● **EXERCISE GOAL**:
Repeat exactly the lines of the entries below from the one with "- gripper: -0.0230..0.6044" through the one with "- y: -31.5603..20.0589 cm", both ends included, and nothing else.
---------- RECORDS
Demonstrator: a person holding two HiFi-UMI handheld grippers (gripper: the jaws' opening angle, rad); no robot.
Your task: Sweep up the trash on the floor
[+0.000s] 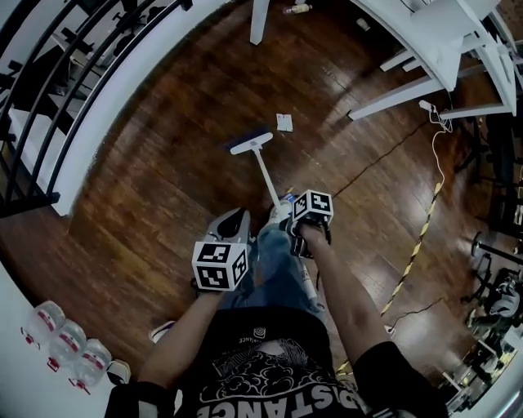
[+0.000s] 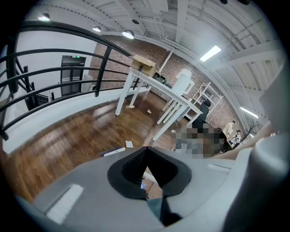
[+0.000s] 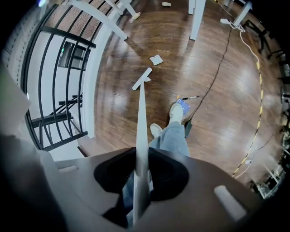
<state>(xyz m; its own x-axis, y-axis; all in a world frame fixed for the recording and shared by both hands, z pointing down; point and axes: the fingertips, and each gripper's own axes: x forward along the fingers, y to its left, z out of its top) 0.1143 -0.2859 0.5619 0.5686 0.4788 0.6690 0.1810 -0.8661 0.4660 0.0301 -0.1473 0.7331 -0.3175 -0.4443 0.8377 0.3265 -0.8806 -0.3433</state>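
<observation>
On the dark wooden floor (image 1: pixel 163 188), a person stood with tongs in each hand, jeans and 2 pale shoes (image 3: pixel 176 112) showing below. The right tongs (image 3: pixel 141 172) were closed on the long white handle of a broom (image 1: pixel 265 173), the handle running straight between the 2 dark pads and slanting down and away to the flat brush head, which rested on the boards well ahead of the feet. A small white scrap of paper (image 1: pixel 283 122) lay just beyond the brush head, near it but not touching. The left tongs (image 1: pixel 234 217) hung beside the person's left leg, apart from the broom; their tips met at the front with only a small gap behind them, and they held nothing. Something blue (image 3: pixel 183 103) and a dark flat object (image 3: pixel 188 129) lay just beside the farther shoe; what they were could not be made out. Farther off stood a white worktop (image 1: pixel 433 41) on slanted legs, with another small pale bit of litter (image 1: pixel 298 8) on the boards near 1 of its legs. A black cable (image 1: pixel 384 155) and a yellow-and-black striped line (image 1: pixel 417 245) ran across the boards on the right. To the left curved a black railing (image 1: pixel 49 98), and 3 clear bottles (image 1: pixel 65 343) stood in a row by the white wall behind the person.
</observation>
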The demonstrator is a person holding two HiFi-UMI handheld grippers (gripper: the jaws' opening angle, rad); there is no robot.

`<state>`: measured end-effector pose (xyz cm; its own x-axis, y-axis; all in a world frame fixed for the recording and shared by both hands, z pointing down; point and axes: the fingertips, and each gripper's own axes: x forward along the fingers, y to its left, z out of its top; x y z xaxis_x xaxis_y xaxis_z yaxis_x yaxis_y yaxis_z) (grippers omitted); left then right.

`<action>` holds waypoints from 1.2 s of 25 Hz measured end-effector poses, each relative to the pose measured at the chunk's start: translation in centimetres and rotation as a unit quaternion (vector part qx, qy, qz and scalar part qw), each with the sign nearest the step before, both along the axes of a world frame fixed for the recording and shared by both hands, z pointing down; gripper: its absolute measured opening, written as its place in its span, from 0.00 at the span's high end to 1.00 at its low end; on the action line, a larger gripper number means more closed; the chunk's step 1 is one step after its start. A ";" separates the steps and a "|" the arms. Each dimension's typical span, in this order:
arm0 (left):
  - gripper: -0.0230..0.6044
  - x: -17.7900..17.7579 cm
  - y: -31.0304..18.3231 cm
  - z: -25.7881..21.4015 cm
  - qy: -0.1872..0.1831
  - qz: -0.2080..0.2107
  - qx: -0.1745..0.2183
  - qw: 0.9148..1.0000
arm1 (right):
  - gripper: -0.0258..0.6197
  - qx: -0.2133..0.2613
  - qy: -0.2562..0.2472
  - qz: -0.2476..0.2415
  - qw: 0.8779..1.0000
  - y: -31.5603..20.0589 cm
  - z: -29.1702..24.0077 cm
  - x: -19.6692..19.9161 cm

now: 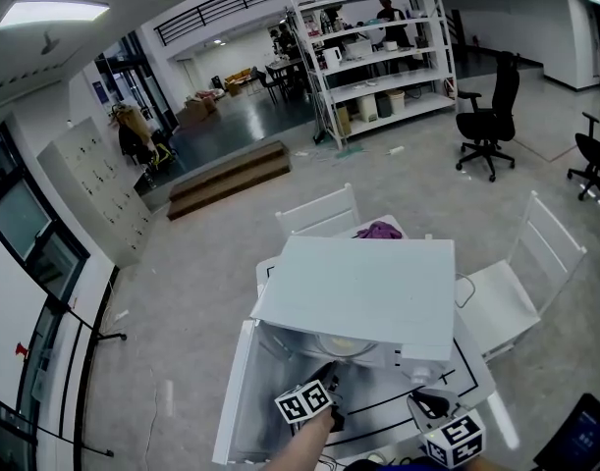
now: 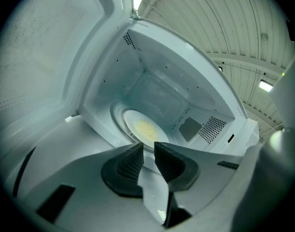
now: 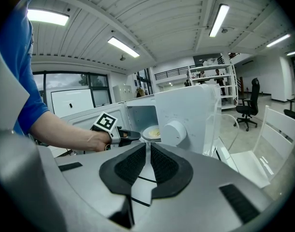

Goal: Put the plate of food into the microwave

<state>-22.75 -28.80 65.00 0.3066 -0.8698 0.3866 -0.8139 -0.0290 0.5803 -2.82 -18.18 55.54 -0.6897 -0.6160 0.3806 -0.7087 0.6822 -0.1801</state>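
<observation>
The white microwave [image 1: 368,285] stands on the table with its door [image 1: 239,400] swung open to the left. A white plate with yellow food [image 2: 144,128] lies on the turntable inside; the plate [image 3: 152,132] also shows past the knob. My left gripper [image 2: 148,151] hangs at the cavity mouth just short of the plate, its jaws a narrow gap apart with nothing between them. My right gripper [image 3: 148,151] rests in front of the microwave's control side, with its jaws together and empty. Left gripper [image 1: 326,389] and right gripper [image 1: 429,406] both sit at the bottom of the head view.
The table [image 1: 473,363] has black lines on its white top. White chairs [image 1: 324,214] [image 1: 535,263] stand behind and to the right. A purple cloth [image 1: 380,231] lies behind the microwave. A dark screen [image 1: 582,440] is at the lower right.
</observation>
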 end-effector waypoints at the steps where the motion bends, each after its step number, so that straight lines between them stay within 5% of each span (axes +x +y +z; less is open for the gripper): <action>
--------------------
● **TASK ANSWER**:
  - gripper: -0.0230..0.6044
  - x: -17.7900..17.7579 cm
  - y: -31.0304..18.3231 cm
  - z: -25.7881..21.4015 cm
  - qy: -0.1872..0.1831
  - qz: -0.2080..0.2107
  - qx: -0.1745..0.2183
  - qw: 0.9148..1.0000
arm1 (right):
  - gripper: -0.0258..0.6197
  - qx: -0.2133..0.2613
  - qy: -0.2562..0.2472
  - qz: -0.2476..0.2415
  - qw: 0.8779..1.0000
  - y: -31.5603..20.0589 cm

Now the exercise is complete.